**What the exercise asks**: A faithful transcription of all the data, images excluded, is the required answer.
··· Supplied information
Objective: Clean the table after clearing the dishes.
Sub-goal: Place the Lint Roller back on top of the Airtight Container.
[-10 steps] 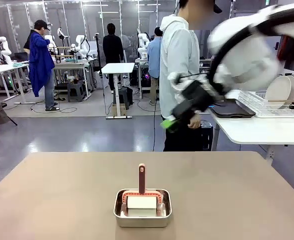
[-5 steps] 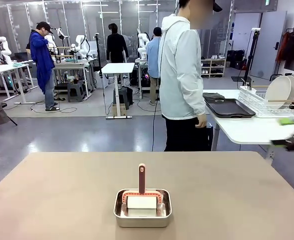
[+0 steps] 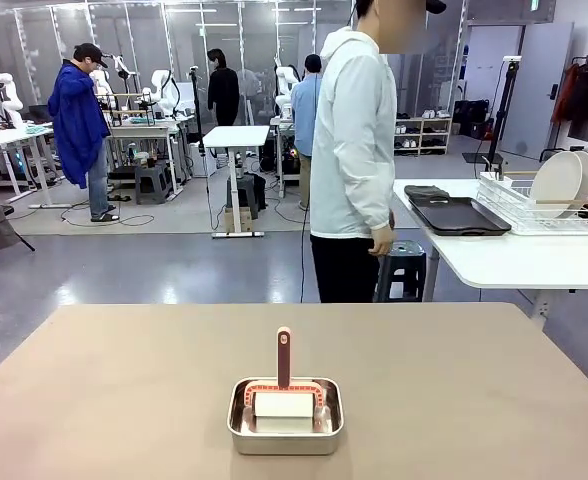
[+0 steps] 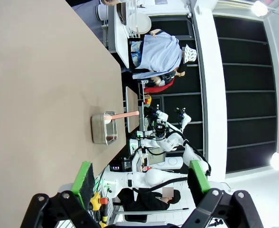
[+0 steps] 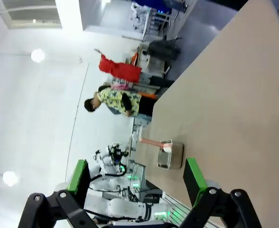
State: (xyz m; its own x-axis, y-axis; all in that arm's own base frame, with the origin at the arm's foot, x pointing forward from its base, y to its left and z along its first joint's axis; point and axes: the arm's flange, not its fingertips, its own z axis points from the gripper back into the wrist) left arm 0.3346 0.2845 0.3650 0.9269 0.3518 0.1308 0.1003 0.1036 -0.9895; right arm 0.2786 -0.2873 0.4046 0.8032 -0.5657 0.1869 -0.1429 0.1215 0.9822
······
**Solution to this problem**:
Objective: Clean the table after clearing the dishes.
Sub-goal: Place the Lint Roller back on top of the Airtight Container.
[-10 steps] 
[-5 steps] 
[+0 steps] 
[+0 steps] 
[+0 steps] 
State: (xyz m; its own x-axis, y-axis; all in that arm's own base frame, with the origin at the arm's foot, x pointing forward from its base, y to its left and z along its first joint's axis; point and axes: the arm's flange, not its fingertips, its own z axis points from the gripper back into the wrist) left arm 0.3346 0.2845 0.3650 0.9269 0.3518 0.1308 0.1003 0.1036 -0.9895; right arm 0.2786 -0.2873 0.4046 0.8032 -0.5657 0.1869 -0.1429 0.1215 0.9822

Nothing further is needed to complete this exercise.